三人在院中用过饭,便各自回到了自己的房间。
苏御坐在床上,心头始终萦绕着一丝不安。
如今城外魔族环伺,归安城岌岌可危,可院中又无大阵守护。
一旦魔族攻城,三人必深陷险地。
照理说,此时离开,明显是最好的选择。
可师父偏偏要在这个节骨眼上帮他炼制符甲,着实反常。
“师父这么做,到底所图几何?”
“真的只是想在陨落前助我修行吗?”
细细琢磨,总觉得哪里不对劲。
带着这份疑惑,他修炼了一整夜,心绪始终难以平静。
次日清晨,浓雾深重,院中一片寂静。
苏御按照昨夜约定的时间,来到了南宫傲的房门前。
还未等他抬手敲门,房门便从里边缓缓打开。
他见状微微一愣,但也并未多想什么,迈步走了进去。
许是外面雾重,厅堂的光线格外昏暗,扑面而来的压抑感,让人极为不适。
苏御止住脚步,刚要开口行礼拜见,南宫傲低沉的声音便在他耳边响起:“进来吧。”
“是。”
苏御应了一声,便朝着内堂走去。
与此同时,身后的房门随之缓缓关上。
越往内堂走,光线越是黑暗,同时还有一股浓烈的酸腐味飘过来。
等他来到南宫傲身前时,眉头猛地一蹙。
此时他的这位师父,穿着一身紫袍,披散着头发,双目紧闭,正盘坐在蒲团之上。
周身散发出一股股浓郁的腐朽之气,整个人看起来,透着说不出的诡异。
“弟子拜见师父。”苏御躬身一礼。
南宫傲闻言,猛地睁开双眼,那道目光彷如寒冰一般,死死地落在他的身上,让他不禁后背发凉。
“这种感觉……”
苏御心头一紧,顿时有种被毒蛇盯上的错觉,这让他愈发不安。
片刻后,南宫傲枯瘦的手掌一翻,从纳戒中取出了一个黑碗,轻轻放在桌子上。
淡淡开口道:“取你的血,放入碗中。”
“放血?”
他仔细回想着《天师符术》中所看到过的炼制符甲之法,似乎并未有以血入炼的记载。
这不由得让他更加疑惑。
见苏御迟迟没有动作,南宫傲眼神微眯,催促道:“为师灵力即将消散殆尽,你多耽搁一刻,炼制符甲成功的几率便小一分。”

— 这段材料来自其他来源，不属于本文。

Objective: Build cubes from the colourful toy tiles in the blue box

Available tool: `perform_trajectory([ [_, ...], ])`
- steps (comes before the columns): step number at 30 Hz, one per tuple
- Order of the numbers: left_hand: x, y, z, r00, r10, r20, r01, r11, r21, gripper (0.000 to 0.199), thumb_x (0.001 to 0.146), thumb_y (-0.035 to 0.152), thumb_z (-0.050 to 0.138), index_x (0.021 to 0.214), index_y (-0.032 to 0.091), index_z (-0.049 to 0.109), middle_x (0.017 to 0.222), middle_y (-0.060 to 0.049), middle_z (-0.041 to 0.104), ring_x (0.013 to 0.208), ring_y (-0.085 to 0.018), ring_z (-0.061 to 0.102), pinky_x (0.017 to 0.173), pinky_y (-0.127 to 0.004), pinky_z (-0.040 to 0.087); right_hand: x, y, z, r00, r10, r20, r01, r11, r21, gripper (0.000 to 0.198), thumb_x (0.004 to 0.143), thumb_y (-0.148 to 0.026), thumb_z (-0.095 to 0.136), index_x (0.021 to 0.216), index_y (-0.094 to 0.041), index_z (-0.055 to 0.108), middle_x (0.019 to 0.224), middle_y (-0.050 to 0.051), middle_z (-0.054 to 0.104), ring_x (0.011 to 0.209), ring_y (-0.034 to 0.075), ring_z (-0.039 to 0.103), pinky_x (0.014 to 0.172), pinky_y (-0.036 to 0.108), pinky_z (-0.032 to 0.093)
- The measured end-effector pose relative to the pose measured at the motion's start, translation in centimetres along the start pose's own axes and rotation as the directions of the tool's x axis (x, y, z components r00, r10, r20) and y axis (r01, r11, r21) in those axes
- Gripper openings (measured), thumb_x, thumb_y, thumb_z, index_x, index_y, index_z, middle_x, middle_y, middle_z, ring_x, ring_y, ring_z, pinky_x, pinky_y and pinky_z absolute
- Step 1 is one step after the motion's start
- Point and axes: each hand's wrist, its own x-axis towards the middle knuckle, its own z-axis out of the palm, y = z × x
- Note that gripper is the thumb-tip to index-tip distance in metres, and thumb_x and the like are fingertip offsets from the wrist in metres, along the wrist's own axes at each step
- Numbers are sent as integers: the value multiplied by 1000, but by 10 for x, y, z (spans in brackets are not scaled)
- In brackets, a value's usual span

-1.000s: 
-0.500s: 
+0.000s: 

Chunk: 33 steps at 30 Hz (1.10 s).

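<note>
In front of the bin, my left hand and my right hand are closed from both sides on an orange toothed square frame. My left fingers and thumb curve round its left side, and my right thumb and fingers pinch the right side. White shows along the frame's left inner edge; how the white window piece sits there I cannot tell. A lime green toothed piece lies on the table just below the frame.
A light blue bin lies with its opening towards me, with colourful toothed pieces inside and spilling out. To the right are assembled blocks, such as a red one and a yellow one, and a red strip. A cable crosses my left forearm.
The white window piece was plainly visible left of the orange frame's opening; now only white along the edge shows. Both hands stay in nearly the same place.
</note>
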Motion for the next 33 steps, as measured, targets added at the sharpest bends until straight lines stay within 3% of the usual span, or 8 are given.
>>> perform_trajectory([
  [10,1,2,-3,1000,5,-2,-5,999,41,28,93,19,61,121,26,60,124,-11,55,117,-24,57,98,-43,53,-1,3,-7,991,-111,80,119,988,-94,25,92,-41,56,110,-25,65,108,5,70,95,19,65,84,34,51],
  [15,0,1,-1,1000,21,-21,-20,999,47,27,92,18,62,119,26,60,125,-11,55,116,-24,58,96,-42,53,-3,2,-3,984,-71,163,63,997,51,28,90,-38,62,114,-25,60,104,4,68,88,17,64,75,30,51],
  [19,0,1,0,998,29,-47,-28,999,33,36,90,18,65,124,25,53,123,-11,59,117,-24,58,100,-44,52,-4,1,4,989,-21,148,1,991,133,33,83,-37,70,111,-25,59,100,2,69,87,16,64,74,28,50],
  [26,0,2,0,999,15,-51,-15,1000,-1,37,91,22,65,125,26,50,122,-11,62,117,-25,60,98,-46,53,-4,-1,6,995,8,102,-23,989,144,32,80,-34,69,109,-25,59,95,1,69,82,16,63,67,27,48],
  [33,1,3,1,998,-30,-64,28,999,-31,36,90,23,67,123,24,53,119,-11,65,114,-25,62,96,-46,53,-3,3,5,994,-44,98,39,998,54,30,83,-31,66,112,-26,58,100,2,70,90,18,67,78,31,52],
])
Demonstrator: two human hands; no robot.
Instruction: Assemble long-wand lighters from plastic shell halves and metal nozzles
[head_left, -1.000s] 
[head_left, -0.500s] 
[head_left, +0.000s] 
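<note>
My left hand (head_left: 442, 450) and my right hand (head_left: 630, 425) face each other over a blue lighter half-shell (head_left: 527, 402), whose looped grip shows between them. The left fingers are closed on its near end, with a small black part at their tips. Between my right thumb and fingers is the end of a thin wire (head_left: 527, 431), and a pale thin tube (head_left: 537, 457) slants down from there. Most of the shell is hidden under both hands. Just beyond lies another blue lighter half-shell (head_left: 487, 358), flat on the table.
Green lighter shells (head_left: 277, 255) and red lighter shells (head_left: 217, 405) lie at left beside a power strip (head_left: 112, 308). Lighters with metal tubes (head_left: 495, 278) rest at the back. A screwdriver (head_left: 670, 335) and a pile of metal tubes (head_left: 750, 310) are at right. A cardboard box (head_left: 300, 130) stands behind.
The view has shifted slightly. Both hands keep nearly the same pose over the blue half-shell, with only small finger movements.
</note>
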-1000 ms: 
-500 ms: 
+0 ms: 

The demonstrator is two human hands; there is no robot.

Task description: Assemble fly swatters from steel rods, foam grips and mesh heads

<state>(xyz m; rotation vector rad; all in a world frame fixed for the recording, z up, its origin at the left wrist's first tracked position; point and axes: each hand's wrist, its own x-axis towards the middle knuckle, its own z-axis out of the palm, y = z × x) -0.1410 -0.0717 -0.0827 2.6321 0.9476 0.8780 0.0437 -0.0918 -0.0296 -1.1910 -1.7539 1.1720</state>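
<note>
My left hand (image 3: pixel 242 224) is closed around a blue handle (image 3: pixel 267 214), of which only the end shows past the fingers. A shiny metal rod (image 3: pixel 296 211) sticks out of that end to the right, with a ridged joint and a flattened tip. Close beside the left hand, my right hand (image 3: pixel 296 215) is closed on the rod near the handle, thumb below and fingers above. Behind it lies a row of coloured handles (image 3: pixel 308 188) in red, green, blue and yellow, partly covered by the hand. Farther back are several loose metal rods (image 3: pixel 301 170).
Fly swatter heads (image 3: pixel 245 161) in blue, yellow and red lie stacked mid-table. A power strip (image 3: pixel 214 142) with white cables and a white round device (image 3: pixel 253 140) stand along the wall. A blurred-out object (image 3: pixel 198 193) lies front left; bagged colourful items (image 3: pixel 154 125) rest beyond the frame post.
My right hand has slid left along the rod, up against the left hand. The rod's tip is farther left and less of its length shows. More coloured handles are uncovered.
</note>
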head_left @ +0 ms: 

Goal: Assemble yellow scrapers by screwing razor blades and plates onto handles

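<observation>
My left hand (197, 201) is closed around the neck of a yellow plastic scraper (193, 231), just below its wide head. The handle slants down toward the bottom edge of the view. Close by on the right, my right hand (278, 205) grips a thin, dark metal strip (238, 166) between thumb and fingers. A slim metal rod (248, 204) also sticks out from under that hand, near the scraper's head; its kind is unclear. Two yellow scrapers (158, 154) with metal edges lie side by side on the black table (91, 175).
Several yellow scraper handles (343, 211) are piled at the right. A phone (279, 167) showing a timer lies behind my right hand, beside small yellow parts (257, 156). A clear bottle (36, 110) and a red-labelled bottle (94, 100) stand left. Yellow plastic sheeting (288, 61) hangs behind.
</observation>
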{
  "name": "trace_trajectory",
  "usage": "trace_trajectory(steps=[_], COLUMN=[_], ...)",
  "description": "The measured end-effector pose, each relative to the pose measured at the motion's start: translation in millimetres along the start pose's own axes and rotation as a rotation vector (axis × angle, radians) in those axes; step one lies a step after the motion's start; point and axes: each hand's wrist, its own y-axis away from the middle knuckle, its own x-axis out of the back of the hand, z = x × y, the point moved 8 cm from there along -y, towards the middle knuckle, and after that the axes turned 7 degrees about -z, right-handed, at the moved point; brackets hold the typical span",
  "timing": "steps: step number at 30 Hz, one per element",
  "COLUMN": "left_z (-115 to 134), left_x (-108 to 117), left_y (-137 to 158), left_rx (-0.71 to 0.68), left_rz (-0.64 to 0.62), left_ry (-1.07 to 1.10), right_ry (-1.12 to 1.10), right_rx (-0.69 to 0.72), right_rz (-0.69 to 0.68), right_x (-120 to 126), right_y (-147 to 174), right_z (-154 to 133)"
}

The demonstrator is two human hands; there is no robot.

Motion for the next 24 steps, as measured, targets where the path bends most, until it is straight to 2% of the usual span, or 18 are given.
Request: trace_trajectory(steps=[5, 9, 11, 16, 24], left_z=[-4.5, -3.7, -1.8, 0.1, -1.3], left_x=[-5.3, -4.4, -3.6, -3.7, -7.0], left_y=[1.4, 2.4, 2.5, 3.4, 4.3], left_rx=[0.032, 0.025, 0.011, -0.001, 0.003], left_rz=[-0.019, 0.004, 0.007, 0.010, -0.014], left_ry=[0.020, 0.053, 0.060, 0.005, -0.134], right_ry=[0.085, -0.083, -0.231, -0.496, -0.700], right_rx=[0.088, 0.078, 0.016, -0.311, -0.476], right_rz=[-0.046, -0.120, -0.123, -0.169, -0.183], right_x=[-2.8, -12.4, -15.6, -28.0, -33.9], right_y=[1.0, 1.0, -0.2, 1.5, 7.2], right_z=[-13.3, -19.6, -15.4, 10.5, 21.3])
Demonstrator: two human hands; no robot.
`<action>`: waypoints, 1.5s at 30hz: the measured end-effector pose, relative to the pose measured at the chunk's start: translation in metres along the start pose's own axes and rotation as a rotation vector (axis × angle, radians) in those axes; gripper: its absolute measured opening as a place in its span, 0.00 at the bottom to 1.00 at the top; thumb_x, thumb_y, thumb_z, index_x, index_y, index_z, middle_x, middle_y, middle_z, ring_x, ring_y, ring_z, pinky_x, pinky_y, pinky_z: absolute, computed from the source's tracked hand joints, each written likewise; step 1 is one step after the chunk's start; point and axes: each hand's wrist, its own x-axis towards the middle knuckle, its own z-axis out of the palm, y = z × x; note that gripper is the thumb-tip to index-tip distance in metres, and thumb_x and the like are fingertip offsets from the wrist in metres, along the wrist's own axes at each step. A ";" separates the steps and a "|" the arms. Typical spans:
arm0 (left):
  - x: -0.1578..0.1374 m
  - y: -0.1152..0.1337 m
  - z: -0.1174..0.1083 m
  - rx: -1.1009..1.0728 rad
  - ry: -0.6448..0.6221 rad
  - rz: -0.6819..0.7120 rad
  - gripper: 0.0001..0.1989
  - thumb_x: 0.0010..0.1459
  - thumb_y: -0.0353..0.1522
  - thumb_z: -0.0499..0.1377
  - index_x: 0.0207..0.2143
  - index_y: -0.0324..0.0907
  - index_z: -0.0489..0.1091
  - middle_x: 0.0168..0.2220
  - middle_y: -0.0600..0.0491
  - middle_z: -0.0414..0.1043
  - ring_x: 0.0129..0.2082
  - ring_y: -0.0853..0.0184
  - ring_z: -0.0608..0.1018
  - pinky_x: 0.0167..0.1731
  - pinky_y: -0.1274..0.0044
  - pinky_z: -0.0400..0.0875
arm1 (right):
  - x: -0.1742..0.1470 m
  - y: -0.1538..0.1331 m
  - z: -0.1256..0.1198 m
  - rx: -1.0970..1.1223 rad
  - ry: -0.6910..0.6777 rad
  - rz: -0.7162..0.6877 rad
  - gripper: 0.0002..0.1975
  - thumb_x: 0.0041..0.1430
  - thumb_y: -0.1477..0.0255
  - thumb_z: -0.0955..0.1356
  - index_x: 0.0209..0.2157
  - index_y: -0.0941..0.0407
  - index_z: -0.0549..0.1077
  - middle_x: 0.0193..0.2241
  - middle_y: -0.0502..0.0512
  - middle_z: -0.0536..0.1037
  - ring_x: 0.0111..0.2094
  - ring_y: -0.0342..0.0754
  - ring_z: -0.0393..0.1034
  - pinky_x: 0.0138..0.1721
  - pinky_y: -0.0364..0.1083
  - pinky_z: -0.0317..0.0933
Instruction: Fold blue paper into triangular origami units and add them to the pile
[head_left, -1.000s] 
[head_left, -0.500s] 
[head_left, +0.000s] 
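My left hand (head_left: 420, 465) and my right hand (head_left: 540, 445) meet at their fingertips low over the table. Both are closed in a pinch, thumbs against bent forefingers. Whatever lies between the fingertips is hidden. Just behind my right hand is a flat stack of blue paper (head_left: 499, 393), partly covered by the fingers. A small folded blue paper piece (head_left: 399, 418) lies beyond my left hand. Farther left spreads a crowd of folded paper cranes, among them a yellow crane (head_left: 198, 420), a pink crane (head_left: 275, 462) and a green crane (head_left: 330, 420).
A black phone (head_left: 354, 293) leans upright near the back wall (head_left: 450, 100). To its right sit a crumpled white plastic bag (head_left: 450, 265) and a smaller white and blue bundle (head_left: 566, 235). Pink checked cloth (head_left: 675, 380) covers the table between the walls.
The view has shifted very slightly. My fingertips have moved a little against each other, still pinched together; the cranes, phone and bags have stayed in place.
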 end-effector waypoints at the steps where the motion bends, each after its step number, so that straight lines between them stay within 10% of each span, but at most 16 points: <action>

这番话乍一听起来是为他着想,可苏御心里的怀疑,反而更重了。
他目光扫过桌子上的黑碗,指尖缓缓触碰,确认那碗没有异样,这才将其从桌上拿起。
“你这孩子,磨磨蹭蹭的,难道不想要这符甲了吗?”南宫傲继续催促,语气里藏着一丝不悦。
苏御偷瞄了他一眼,对方看似极为平静,实则目光死死盯着自己的动作。
“师父到底想干什么?”
“难道他是要对我不利?”
想到这里,他不由得一惊。
于是立刻在脑海中思索着,典籍中关于以精血为引的炼制术法。
然而这类术法太过繁杂,一时间他根本想不出到底是哪一种。